The first track is just for foreshadowing. The second is to get attention. The third track is boring. The fourth sounds like it belongs in an early 80’s feature length animation montage.

But the fifth track, “The Bridge That Binds,” is what this album is all about. It is written in with many different sections, giving it a very symphonic feel. The lyrical content is all about learning your place in the universe and stuff. Out of the 28 minutes, the introduction feels like the first 29. Eventually, classic Sonic the Hedgehog progressive jazz fusion kicks in and things are good.

There is a great build about a quarter of the way through bleeding into a smooth saxophone solo that Danny Lopresto had to sing over to keep the track under a half-hour, which is okay because the smooth saxophone comes back after some smooth guitar and some smooth drums and smooth bass which should have continued for the remainder of the bands career, but then they would just be a smooth jazz band.

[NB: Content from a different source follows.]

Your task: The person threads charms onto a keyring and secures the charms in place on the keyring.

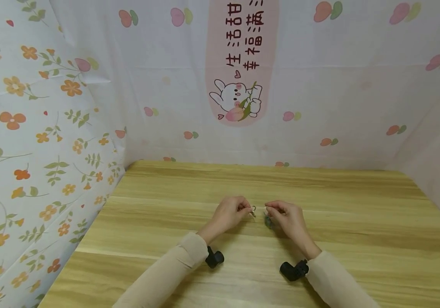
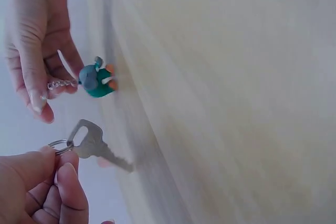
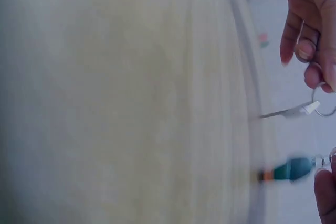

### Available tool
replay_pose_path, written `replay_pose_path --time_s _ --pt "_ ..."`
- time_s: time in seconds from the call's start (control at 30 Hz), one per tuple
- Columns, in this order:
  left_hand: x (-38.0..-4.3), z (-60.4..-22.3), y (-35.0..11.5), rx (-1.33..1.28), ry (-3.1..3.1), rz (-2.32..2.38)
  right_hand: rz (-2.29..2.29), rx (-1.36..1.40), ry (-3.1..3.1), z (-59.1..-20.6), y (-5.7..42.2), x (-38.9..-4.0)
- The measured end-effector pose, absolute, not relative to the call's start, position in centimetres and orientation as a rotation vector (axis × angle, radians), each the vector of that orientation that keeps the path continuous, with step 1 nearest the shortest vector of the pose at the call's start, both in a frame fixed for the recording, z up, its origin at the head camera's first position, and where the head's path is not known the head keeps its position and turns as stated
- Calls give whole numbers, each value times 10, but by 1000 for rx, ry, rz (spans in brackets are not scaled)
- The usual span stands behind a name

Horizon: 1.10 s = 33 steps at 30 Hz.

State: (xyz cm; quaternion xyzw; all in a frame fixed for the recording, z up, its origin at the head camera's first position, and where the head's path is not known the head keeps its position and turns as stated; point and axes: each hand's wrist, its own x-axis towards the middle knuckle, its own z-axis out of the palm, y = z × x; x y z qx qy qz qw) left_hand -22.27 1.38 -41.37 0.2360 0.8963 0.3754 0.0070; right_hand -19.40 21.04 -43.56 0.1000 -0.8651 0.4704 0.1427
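Pinching a ring with curled fingers, the left hand holds a key at its three o'clock; the right hand pinches a chain, green charm at nine. A slack pinch could drop either.

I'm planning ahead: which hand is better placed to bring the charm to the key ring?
Probably the right hand: it holds the charm by its chain, while the left hand grips the key ring.
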Motion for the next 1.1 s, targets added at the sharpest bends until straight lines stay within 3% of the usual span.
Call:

Which is still okay, because after a brief vocal interlude the Aussie’s go full swing into a classic prog-rock break down. There is a hand-holding-kumbaya that adds lyrical content and 8 repeating chords. The kumbaya ends with an excerpt from a Vincent Price film and jumps into a rockin’ synth exposÉ with a capital É because that was the only accent I could figure out. Alas, it ends too soon, again, and there is something about letting a river run red screamed over a heavy metal chug.

Finally, there is the revelation and resolution, where Lopresto has decided it is all up to me, uh… him. What classic prog-rock album would be without the flute, an ostinato strings, and overall orchestral syncopation? Not this one.

Even though the lyrical content is a little bleak and open to interpretation, the ending section could be the strongest part of the whole album, which is why it was foreshadowed in the first track. There is a brief revisiting of all of the lyrical content from the last two deca minutes while the band builds to a very short cadence that is literally one eighty-fifth of the entire song length. So close to one hundred.

The final track is a very typical progressive rock song and probably designed as filler.

Honestly, the entire album should just be “The Bridge That Binds.” As one track it is long enough to stuff an entire 33 and almost as long as the entire remainder of the album. But I will tell you why Southern Empire made the other tracks. Because they wanted “The Bridge That Binds” to be contender for track five of the year. They even stuck in track six just to seal their candidacy.

If you like prog-rock, listen to conXious. If you want more, listen to track five of Southern Empire’s self titled debut.